Technical specifications
- Length: 4,978 mm (196 in)
- Width: 2,032 mm (80 in)
- Height: 940 mm (37 in)
- Axle track: 1,753 mm (69 in) (Front) 1,638 mm (64 in) (Rear)
- Wheelbase: 3,048 mm (120 in)
- Engine: Ford-Cosworth XB V8 turbo engine Ilmor-Chevrolet 265-A V8 turbo engine Buick Indy V6 turbo engine 2.65–3.43 L (2,650–3,430 cc; 162–209 cu in) mid-engined
- Transmission: 6-speed manual
- Weight: 1,550 lb (700 kg)
- Fuel: Methanol
- Tyres: Goodyear

Competition history
- Debut: 1992 Daikyo IndyCar Grand Prix

= Lola T92/00 =

Racing car designed and built by Lola Cars

The Lola T92/00 is a highly successful open-wheel racing car chassis, designed and built by Lola Cars that competed in the CART open-wheel racing series, for competition in the 1992 IndyCar season.

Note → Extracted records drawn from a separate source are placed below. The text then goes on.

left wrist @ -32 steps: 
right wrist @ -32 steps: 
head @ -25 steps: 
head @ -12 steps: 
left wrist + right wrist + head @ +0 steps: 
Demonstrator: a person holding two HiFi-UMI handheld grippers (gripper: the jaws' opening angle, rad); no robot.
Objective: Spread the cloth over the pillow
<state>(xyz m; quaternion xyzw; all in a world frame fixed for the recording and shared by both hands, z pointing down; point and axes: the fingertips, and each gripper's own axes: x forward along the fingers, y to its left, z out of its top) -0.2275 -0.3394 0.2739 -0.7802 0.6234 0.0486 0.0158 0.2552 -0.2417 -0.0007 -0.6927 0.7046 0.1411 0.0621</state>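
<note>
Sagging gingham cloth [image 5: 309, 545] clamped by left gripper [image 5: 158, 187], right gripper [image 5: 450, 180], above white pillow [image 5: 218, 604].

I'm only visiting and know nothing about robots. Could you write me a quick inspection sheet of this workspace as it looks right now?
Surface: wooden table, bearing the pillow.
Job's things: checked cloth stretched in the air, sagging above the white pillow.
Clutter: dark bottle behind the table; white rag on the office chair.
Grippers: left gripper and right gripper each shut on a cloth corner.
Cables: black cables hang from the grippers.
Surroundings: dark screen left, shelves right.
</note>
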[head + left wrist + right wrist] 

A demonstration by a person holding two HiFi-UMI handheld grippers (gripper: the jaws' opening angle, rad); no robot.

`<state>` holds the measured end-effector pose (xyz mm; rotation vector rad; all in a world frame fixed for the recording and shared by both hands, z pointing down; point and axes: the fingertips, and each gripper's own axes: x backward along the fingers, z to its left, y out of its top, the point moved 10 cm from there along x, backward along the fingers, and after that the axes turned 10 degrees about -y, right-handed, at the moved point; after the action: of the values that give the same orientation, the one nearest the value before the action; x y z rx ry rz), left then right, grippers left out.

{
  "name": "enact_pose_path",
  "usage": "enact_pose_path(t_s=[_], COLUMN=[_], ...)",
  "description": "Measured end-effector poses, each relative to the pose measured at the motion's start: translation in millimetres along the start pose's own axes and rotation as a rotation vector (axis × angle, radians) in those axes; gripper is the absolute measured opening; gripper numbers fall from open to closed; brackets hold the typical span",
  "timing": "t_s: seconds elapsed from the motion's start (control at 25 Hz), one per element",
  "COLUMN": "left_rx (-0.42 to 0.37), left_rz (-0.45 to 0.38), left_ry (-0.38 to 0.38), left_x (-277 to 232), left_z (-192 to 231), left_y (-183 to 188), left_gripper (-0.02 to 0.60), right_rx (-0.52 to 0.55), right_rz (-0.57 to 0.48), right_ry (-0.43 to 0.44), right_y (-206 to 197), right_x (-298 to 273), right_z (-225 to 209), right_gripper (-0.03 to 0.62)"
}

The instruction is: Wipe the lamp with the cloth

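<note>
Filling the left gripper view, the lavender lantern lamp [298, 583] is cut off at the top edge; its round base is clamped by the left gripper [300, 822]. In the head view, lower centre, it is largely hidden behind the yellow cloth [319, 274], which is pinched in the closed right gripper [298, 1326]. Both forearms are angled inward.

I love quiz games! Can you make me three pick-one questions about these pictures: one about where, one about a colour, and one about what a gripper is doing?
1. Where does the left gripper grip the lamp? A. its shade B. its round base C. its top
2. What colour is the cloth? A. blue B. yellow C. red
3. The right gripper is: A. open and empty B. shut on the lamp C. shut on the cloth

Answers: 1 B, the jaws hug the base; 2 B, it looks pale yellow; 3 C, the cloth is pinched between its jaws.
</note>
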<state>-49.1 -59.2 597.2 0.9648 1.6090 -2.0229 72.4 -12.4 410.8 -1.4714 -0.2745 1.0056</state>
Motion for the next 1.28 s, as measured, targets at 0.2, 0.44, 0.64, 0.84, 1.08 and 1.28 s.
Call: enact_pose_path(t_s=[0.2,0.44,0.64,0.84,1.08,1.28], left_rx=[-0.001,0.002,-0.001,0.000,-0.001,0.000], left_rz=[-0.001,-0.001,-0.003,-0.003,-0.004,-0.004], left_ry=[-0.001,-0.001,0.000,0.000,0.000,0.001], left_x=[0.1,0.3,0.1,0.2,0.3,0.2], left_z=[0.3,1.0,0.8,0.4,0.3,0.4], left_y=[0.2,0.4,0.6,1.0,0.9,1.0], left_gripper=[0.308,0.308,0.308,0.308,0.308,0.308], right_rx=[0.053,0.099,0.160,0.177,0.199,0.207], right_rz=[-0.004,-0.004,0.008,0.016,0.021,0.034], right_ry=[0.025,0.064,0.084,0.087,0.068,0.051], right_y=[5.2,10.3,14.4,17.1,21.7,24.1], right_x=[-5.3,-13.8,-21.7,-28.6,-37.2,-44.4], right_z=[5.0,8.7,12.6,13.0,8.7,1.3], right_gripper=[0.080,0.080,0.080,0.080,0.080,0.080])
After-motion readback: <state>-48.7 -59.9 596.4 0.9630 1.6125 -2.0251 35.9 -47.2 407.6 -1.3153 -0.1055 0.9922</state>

It was extremely competitive, winning 10 out of the 16 races that season, and clinching 14 total pole positions, including the opening round in Australia, and the special Marlboro Challenge event at Nazareth. It was mainly powered by the 800-850 hp Ford/Cosworth XB turbo engine, but some also used the Ilmor-Chevrolet 265-A V8 turbo engine, or the Buick Indy V6 turbo engine with this chassis. It powered Bobby Rahal to his third and final IndyCar World Drivers' Championship.

A total of 26 chassis were manufactured and Newman/Haas Racing owned 5.